* _Problem description_:
Produce the records below again, word for word, but stop after the line that contains "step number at".

* _Stored entries_:
= Beginning of Section =
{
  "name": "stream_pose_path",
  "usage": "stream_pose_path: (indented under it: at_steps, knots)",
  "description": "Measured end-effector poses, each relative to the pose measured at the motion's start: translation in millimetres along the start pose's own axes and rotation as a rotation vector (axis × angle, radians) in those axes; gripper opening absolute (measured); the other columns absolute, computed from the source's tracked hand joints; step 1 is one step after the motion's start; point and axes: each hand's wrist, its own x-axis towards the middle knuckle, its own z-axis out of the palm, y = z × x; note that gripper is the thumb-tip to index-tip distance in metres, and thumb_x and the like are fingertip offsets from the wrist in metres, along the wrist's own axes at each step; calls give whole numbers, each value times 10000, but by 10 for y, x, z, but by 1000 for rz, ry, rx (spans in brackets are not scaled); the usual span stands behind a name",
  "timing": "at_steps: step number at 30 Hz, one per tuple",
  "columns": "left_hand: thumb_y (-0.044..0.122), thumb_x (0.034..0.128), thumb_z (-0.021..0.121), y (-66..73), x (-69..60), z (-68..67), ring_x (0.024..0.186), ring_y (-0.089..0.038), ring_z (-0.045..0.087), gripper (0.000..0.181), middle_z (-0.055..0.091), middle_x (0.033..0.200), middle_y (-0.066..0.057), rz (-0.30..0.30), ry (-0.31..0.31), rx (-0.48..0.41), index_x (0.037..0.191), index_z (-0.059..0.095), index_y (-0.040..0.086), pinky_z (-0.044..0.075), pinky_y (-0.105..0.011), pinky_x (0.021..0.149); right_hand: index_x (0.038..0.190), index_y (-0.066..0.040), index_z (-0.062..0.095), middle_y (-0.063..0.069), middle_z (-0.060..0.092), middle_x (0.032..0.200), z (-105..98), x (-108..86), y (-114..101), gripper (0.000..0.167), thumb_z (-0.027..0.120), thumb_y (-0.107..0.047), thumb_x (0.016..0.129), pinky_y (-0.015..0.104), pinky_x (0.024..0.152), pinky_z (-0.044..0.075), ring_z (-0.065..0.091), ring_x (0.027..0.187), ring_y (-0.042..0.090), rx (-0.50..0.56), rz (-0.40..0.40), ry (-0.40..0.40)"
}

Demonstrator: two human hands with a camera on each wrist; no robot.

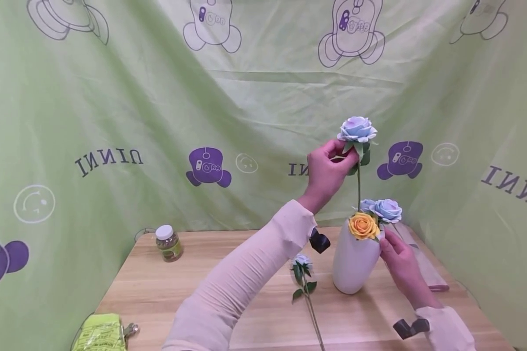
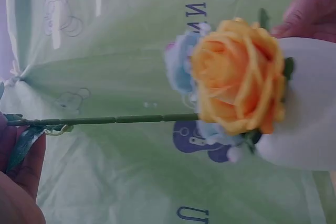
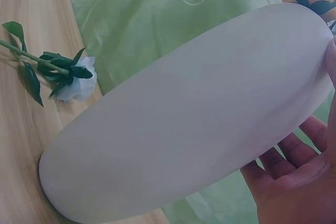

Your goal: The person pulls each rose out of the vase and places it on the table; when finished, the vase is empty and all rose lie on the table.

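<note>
My left hand (image 1: 327,168) pinches a pale blue artificial rose (image 1: 357,130) just below its bloom, high above the white vase (image 1: 355,263). The rose's stem (image 2: 139,119) runs down to the vase mouth, where its lower end is hidden behind an orange rose (image 1: 363,226). Beside that orange bloom, pale blue roses (image 1: 388,211) also stand in the vase. My right hand (image 1: 401,261) holds the vase near its rim, thumb at the front and fingers (image 3: 296,153) around the side. Another pale blue rose (image 1: 302,261) lies on the table left of the vase.
The wooden table (image 1: 202,287) carries a white-capped jar (image 1: 169,243) at the back left. A yellow-green packet (image 1: 100,334) with a metal clip lies at the front left. Behind the vase rests a flat pale item (image 1: 425,268). Green printed cloth (image 1: 254,107) hangs around the table.
</note>
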Motion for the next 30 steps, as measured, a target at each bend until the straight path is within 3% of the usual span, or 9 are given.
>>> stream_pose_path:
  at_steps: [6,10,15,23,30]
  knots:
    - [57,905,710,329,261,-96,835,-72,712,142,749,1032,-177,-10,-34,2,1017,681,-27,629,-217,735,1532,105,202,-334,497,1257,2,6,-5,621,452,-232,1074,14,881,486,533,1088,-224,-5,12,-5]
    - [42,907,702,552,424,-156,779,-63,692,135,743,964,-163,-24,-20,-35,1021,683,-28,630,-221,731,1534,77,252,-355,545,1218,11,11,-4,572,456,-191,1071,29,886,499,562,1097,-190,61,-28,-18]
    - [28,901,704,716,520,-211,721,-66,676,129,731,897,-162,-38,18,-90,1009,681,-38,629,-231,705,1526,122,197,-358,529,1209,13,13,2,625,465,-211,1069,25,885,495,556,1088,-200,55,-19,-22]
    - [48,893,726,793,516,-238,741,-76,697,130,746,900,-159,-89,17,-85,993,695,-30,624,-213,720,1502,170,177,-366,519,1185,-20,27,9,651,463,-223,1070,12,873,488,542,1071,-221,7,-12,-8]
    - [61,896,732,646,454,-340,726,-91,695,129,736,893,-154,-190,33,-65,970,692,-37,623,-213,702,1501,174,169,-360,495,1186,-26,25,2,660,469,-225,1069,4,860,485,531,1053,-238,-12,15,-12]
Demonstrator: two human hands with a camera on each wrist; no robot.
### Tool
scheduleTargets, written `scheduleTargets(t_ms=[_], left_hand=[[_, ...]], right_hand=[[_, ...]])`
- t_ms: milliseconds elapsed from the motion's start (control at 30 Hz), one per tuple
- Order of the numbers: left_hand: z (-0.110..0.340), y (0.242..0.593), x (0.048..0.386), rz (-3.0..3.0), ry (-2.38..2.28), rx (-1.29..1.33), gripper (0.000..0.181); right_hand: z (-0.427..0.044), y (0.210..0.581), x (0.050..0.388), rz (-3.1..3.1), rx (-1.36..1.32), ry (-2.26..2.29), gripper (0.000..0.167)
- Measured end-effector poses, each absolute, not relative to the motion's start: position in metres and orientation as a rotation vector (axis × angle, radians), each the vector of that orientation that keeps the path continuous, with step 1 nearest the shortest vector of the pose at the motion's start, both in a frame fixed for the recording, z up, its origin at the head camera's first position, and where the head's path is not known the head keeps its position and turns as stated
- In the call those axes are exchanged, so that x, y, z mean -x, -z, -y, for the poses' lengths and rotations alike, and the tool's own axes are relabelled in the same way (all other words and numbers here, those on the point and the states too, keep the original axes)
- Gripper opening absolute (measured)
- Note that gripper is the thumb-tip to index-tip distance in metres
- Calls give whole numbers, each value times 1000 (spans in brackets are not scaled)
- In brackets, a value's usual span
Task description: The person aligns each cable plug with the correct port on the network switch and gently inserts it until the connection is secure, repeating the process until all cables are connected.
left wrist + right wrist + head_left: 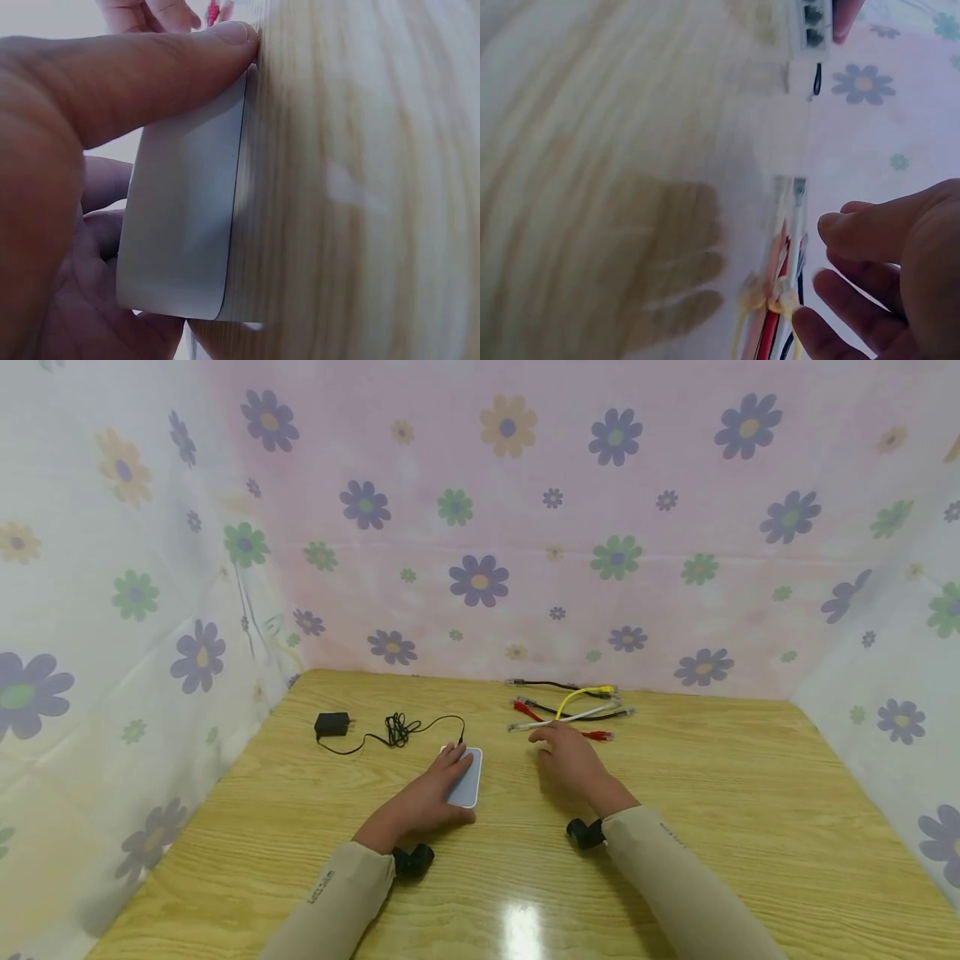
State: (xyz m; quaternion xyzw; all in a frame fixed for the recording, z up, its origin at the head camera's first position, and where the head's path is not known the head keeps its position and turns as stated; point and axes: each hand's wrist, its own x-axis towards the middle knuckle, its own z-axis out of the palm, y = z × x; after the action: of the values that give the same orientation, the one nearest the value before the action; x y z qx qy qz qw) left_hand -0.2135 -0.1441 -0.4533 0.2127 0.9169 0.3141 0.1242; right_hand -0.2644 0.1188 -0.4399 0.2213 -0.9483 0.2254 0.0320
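A flat white-and-grey box (467, 785) lies on the table. My left hand (426, 798) grips it, thumb at its near end and fingers across its far left part; the left wrist view shows the thumb on the box (184, 217). Sockets line one side of the box (814, 26) in the right wrist view. Holding nothing, my right hand (573, 762) is over the table beside several short cables, fingers loosely bent. Among them are a white cable (581, 716), a yellow cable (573, 695) and a red plug (598, 736). Whether a fingertip touches a cable, I cannot tell.
A black power adapter (332, 724) lies at the left; its thin bundled cord (397, 731) runs to the far end of the box. Black cables (551, 683) lie near the table's back edge. Flowered cloth (480, 527) hangs behind and on both sides of the wooden table (675, 793).
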Motion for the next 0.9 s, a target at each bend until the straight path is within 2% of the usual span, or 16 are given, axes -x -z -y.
scheduleTargets(t_ms=[533,900], left_hand=[[144,455,214,-2688,-900,-613,91],[144,456,215,-2696,-907,-633,91]], right_hand=[[-140,444,291,2950,-689,-321,38],[-141,443,303,3023,-732,-111,32]])
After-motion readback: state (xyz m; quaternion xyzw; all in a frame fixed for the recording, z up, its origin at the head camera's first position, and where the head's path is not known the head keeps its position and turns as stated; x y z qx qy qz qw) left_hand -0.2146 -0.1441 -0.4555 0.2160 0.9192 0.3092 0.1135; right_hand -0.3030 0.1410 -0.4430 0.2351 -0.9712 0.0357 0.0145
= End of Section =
* _Solution to this task_:
{
  "name": "stream_pose_path",
  "usage": "stream_pose_path: (indented under it: at_steps, knots)",
  "description": "Measured end-effector poses, each relative to the pose measured at the motion's start: translation in millimetres along the start pose's own axes and rotation as a rotation vector (axis × angle, radians) in those axes; gripper opening absolute (measured); the other columns absolute, computed from the source's tracked hand joints; step 1 is one step after the motion's start; point and axes: each hand's wrist, its own x-axis towards the middle knuckle, its own z-axis out of the palm, y = z × x; note that gripper is the thumb-tip to index-tip distance in metres, and thumb_x and the like are fingertip offsets from the wrist in metres, along the wrist's own axes at each step; calls give whole numbers, each value times 10000, but by 10 for y, x, z, but by 1000 for rz, ry, rx (spans in brackets are not scaled); the usual span stands behind a name",
  "timing": "at_steps: step number at 30 Hz, one per tuple",

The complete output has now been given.